# Directions:
What do the lines say from the start of the entries through the one containing "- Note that"? Repeat them exactly.
+++ Records +++
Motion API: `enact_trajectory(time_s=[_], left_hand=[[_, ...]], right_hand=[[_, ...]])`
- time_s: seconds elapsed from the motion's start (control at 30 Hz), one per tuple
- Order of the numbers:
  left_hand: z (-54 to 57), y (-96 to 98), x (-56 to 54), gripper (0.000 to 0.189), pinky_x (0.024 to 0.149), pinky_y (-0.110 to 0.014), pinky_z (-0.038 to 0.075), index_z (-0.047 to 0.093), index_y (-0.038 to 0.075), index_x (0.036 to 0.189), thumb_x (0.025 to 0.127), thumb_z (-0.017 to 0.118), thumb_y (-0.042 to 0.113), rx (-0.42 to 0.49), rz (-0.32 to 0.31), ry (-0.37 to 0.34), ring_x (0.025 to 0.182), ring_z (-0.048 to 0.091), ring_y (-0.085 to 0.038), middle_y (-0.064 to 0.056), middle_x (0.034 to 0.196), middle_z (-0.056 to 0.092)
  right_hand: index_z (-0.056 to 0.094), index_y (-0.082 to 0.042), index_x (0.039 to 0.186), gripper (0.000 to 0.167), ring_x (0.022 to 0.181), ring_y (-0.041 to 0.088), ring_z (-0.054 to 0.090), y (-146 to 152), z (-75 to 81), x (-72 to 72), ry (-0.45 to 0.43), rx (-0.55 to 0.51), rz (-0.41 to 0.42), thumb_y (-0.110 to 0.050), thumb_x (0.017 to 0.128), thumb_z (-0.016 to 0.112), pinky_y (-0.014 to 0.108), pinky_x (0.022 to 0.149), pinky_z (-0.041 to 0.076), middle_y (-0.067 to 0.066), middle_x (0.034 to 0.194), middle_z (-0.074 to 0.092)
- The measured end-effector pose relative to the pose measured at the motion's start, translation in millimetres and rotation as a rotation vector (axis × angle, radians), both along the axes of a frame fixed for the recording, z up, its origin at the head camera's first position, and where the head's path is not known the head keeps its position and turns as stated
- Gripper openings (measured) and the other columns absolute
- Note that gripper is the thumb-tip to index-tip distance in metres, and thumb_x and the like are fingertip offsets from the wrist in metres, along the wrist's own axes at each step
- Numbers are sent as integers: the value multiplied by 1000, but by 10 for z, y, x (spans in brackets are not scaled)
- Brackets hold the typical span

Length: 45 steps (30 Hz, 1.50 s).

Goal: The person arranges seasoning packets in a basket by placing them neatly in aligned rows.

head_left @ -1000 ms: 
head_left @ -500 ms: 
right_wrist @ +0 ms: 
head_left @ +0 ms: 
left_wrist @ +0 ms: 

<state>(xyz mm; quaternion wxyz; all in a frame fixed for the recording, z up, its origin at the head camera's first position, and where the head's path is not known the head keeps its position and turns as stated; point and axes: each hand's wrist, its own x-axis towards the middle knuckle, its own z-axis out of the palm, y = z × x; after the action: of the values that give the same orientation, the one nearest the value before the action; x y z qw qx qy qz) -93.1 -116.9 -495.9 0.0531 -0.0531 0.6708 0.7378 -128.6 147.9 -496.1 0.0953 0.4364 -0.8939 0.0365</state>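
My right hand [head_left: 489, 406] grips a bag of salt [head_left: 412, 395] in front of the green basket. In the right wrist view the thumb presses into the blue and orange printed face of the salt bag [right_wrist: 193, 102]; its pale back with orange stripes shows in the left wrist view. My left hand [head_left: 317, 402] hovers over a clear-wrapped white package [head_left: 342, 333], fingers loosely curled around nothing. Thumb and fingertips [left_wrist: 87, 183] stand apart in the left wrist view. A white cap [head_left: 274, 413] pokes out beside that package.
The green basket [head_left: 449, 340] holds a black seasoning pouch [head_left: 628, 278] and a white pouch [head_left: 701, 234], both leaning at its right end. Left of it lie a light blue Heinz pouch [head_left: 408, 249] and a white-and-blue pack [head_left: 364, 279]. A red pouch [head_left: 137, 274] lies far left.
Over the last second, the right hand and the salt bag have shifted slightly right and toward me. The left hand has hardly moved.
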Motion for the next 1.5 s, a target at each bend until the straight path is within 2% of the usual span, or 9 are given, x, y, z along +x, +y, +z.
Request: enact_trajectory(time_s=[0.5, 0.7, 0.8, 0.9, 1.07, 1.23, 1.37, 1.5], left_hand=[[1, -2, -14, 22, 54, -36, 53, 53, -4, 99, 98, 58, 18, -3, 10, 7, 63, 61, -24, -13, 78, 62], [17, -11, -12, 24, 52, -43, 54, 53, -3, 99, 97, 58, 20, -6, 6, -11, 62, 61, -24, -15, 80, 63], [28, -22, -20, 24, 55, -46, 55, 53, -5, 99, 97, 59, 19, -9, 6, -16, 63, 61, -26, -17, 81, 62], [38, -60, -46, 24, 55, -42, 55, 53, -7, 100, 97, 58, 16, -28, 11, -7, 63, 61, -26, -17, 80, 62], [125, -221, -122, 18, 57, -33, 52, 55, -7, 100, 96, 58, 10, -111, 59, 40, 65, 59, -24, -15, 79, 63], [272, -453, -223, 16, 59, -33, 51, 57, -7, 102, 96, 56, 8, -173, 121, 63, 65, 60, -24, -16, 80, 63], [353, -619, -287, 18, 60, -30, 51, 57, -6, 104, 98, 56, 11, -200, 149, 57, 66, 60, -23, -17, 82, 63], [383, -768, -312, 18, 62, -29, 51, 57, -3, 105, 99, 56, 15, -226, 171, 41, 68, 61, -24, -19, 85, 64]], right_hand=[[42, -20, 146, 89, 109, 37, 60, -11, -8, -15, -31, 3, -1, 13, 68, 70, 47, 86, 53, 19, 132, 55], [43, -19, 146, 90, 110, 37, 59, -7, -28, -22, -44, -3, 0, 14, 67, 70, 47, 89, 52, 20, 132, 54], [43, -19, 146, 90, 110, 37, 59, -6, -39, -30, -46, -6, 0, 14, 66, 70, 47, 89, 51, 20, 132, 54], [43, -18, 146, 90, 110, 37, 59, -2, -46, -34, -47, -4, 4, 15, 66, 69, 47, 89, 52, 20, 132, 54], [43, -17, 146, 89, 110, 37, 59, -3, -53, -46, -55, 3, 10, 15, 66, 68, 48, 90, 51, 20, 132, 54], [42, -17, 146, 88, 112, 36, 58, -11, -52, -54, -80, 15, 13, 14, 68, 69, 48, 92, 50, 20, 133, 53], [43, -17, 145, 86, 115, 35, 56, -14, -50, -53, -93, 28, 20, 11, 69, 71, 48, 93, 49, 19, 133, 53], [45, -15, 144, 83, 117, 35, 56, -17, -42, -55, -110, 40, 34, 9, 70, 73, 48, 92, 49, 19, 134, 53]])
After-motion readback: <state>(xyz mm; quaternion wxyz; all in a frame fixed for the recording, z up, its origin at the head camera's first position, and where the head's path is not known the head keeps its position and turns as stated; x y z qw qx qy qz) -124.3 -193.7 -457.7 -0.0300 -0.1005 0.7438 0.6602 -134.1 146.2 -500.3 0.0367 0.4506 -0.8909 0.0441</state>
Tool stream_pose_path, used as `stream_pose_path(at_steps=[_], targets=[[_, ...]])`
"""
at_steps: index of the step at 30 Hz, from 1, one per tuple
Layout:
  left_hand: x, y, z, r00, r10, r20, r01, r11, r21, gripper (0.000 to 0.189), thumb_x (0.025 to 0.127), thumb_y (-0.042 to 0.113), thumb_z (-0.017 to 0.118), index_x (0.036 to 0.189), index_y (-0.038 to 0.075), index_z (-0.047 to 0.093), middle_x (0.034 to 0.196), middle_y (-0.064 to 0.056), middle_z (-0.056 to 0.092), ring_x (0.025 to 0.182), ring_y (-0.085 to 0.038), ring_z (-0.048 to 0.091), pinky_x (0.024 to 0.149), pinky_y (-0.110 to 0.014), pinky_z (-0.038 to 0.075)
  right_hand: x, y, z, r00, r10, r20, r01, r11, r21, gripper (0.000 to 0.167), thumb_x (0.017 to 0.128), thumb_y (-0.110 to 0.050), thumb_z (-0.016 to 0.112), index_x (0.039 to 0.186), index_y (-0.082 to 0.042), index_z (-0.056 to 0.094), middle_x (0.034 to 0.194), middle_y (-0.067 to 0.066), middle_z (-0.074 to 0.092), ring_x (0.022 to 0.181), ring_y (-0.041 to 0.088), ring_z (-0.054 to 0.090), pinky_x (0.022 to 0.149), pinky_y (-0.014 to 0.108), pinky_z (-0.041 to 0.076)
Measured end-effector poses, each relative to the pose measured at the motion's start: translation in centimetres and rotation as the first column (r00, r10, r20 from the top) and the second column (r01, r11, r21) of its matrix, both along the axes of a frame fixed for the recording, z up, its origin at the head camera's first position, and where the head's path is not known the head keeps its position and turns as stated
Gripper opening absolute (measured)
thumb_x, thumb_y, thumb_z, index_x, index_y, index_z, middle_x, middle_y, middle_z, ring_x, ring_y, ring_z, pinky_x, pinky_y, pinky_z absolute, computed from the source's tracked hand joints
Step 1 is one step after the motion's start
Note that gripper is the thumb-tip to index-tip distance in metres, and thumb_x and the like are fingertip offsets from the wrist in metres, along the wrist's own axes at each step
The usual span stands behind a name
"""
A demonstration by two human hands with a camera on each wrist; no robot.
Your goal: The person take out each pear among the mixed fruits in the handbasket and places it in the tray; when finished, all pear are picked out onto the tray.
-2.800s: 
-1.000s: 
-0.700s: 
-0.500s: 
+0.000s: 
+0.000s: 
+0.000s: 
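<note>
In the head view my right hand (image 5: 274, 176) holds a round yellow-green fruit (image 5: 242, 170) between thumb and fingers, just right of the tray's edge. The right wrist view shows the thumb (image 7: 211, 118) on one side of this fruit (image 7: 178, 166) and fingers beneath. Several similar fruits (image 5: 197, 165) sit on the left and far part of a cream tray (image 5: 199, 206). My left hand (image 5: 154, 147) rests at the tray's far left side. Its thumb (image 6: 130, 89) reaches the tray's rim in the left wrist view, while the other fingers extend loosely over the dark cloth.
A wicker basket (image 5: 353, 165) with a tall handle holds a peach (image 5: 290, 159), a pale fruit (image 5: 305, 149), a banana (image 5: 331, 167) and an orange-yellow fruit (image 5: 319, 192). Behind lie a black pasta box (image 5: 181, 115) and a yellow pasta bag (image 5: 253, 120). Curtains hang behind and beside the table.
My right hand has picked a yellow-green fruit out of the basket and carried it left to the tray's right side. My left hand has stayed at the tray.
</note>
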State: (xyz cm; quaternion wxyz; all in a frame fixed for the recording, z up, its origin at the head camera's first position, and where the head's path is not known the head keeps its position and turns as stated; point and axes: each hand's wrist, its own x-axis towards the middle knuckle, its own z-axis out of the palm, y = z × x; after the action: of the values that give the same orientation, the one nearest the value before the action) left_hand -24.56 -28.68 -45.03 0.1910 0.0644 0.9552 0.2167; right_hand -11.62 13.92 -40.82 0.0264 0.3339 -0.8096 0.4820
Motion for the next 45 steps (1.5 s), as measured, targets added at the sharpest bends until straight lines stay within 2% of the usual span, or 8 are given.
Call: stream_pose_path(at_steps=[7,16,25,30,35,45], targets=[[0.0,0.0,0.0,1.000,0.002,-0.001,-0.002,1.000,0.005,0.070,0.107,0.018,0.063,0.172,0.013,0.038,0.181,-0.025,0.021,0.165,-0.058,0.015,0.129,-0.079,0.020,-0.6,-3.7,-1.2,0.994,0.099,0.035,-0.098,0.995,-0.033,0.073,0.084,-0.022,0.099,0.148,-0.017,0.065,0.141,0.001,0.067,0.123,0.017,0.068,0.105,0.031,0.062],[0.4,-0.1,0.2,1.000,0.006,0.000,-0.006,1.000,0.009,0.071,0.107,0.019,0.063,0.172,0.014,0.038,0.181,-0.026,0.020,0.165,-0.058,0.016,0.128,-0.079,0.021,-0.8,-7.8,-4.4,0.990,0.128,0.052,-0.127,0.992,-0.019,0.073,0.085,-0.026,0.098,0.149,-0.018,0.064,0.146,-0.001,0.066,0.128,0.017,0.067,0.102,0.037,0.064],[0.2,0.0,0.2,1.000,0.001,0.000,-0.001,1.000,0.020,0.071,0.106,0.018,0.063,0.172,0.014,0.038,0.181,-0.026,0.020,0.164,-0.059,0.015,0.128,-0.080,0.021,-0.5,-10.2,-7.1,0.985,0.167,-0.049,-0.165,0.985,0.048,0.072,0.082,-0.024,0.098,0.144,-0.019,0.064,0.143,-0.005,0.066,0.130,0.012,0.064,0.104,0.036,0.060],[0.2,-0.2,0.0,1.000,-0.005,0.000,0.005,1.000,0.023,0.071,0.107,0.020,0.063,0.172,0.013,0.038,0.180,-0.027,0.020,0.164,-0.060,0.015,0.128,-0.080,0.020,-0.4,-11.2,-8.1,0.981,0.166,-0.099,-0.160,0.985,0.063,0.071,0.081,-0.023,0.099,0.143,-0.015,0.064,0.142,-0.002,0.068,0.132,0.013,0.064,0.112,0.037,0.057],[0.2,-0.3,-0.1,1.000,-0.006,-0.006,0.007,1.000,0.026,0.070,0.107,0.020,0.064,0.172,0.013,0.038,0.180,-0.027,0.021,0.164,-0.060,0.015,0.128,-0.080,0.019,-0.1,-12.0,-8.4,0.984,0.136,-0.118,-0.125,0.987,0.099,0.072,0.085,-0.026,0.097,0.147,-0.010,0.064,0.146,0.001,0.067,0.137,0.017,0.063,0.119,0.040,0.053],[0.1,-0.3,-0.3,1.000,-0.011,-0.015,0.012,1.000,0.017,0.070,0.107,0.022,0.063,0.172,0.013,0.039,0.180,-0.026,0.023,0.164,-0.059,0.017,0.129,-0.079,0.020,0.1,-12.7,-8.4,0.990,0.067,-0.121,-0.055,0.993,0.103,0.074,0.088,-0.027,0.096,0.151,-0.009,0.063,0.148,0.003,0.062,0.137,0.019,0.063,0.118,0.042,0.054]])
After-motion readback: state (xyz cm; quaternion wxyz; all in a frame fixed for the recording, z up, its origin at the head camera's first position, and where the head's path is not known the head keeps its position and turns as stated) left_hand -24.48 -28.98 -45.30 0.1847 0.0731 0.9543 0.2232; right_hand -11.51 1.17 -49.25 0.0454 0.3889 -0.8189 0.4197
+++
# Problem solution:
Motion API: `enact_trajectory(time_s=[_], left_hand=[[_, ...]], right_hand=[[_, ...]])`
- time_s: seconds elapsed from the motion's start (control at 30 Hz), one per tuple
- Order of the numbers:
  left_hand: z (-54 to 57), y (-96 to 98), x (-56 to 54), gripper (0.000 to 0.189), pinky_x (0.024 to 0.149), pinky_y (-0.110 to 0.014), pinky_z (-0.038 to 0.075), index_z (-0.047 to 0.093), index_y (-0.038 to 0.075), index_x (0.036 to 0.189), thumb_x (0.025 to 0.127), thumb_z (-0.017 to 0.118), thumb_y (-0.042 to 0.113), rx (-0.42 to 0.49), rz (-0.32 to 0.31), ry (-0.37 to 0.34), ring_x (0.025 to 0.182), ring_z (-0.048 to 0.091), ring_y (-0.085 to 0.038), middle_y (-0.064 to 0.056), middle_x (0.034 to 0.196), middle_z (-0.056 to 0.092)
  right_hand: index_z (-0.056 to 0.094), index_y (-0.082 to 0.042), index_x (0.039 to 0.186), gripper (0.000 to 0.167), ring_x (0.022 to 0.181), ring_y (-0.041 to 0.088), ring_z (-0.054 to 0.090), y (-146 to 152), z (-75 to 81), x (-72 to 72), ry (-0.45 to 0.43), rx (-0.55 to 0.51), rz (-0.41 to 0.42), thumb_y (-0.110 to 0.050), thumb_x (0.017 to 0.128), thumb_z (-0.016 to 0.112), pinky_y (-0.014 to 0.108), pinky_x (0.022 to 0.149), pinky_z (-0.041 to 0.076), middle_y (-0.067 to 0.066), middle_x (0.034 to 0.194), middle_z (-0.074 to 0.092)
- The measured end-effector pose relative to the pose measured at the motion's start, translation in millimetres and rotation as a rotation vector (axis × angle, radians), both along the axes of a frame fixed for the recording, z up, its origin at the head camera's first position, and where the head's path is not known the head keeps its position and turns as stated
- Gripper openings (measured) and the other columns absolute
- Note that gripper is the thumb-tip to index-tip distance in metres, and thumb_x and the like are fingertip offsets from the wrist in metres, along the wrist's own axes at each step

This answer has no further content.